LISTSERV 16.5 - CODE4LIB Archives

On 4/18/2012 10:33 AM, Karen Coyle wrote:
> UTF-8 was the marc standard from the beginning:
>
> http://www.loc.gov/marc/marbi/1998/98-18.html

Thank you Karen!

Who wants to try to get LC to update the docs at:

http://www.loc.gov/marc/bibliographic/bdleader.html
and
http://www.loc.gov/marc/bibliographic/concise/bdleader.html

accordingly?  They just say "UCS/Unicode", which is vague, and even 
implies the legacy "UCS" encoding (which is a backwards-compatible 
version of what became UTF-16) instead of UTF-8.

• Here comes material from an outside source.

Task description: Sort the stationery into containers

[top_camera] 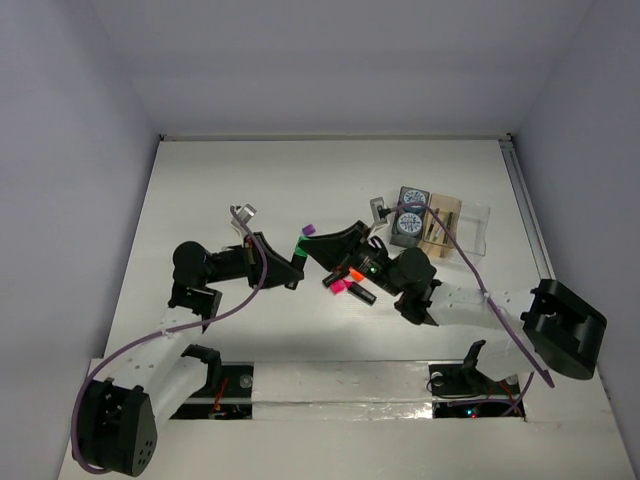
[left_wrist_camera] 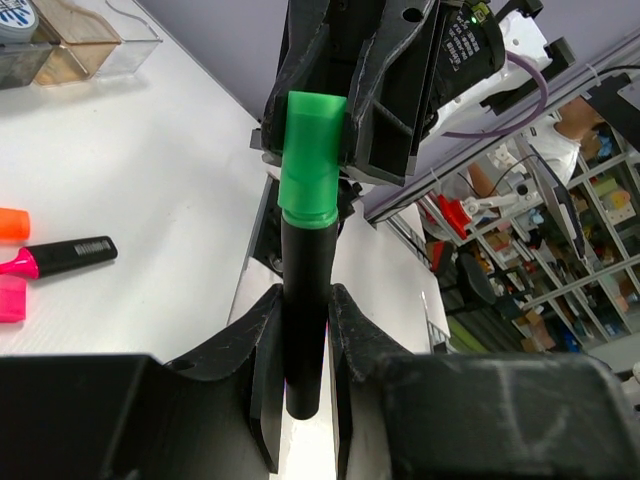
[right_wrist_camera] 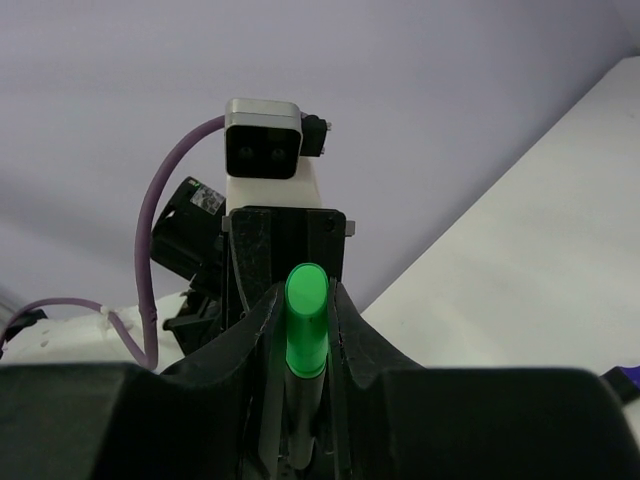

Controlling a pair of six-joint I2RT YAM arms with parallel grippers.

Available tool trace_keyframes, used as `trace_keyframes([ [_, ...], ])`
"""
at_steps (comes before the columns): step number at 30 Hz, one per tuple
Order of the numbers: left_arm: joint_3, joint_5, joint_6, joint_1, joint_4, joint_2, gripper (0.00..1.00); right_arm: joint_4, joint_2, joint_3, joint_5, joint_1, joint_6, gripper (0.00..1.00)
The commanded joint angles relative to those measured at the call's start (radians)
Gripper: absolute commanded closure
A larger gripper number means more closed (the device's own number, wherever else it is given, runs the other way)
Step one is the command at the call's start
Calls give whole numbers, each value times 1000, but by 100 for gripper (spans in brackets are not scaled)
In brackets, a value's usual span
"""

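A black-bodied highlighter [left_wrist_camera: 305,300] with a green cap [left_wrist_camera: 308,160] is held in the air between both arms. My left gripper [left_wrist_camera: 303,330] is shut on its black body. My right gripper [right_wrist_camera: 305,300] is shut on the green cap [right_wrist_camera: 306,320], facing the left one. From above, the two grippers meet tip to tip at the green cap [top_camera: 299,244] over the table's middle. The clear box [top_camera: 458,226] and the dark grey holder [top_camera: 408,230] stand at the back right. Round blue-and-white pieces [top_camera: 411,199] sit in the holder.
A pink-capped highlighter [left_wrist_camera: 62,257], an orange cap [left_wrist_camera: 13,222] and a pink cap [left_wrist_camera: 9,300] lie on the table [top_camera: 230,190] under the right arm. A loose purple cap [top_camera: 307,229] lies just behind the grippers. A small metal clip [top_camera: 378,208] sits left of the holder.
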Motion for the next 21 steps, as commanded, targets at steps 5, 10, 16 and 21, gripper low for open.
trace_keyframes([
  [5,200,-471,-2,41,214,0,100,-467,126,-141,-508,249,14,100],
  [10,206,-476,17,51,185,-12,100,-500,57,-216,-473,249,31,100],
  [16,203,-479,10,51,197,-6,100,-483,69,-238,-476,271,42,100],
  [21,202,-482,17,51,193,-9,100,-478,125,-181,-473,297,31,100],
])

Standards documentation, treat them like they matter if you want them to 
matter!

Jonathan

>
> The first proposals were a character mapping between Unicode and MARC-8
> and didn't mention the character encodings, thus the term "UCS" which
> was a common term for Unicode at that time. (see:
> http://www.loc.gov/marc/marbi/1996/96-10.html). But when it got down to
> brass tacks, it was UTF-8, and left open the possibility of UTF-16
> (which was still a viable rival to UTF-8 at the time, as I recall.)
> UTF-16 had the advantage of every character being of uniform length, but
> it also did not cover all of the characters of interest to libraries.
>
> The decision was also made to use byte count rather than character count
> in the directory. This was influenced by the UTF-8 decision.
>
> kc
>
> On 4/18/12 7:04 AM, Jonathan Rochkind wrote:
>> On 4/18/2012 6:04 AM, Tod Olson wrote:
>>> It has to mean UTF-8. ISO 2709 is very byte-oriented, from the
>>> directory structure to the byte-offsets in the fixed fields. The
>>> values in these places all assume 8-bit character data, it's
>>> completely baked in to the file format.
>>
>> I'm not sure that follows. One could certainly have UTF-16 in a Marc
>> record, and still count bytes to get a directory structure and byte
>> offsets. (In some ways it'd be easier since every char would be two
>> bytes).
>>
>> In fact, I worry that the standard may pre-date UTF-8, with it's
>> reference to "UCS" --- if I understand things right, at one point there
>> was only one unicode encoding, called "UCS", which is basically a
>> backwards-compatible subset of what became UTF-16.
>>
>> So I worry the standard really "means" UCS/UTF-16.
>>
>> But if in fact records in the wild with the 'u' value are far more
>> likely to be UTF-8... well it's certainly not the first time the MARC21
>> standard was useless/ignored as a standard in answering such questions.
>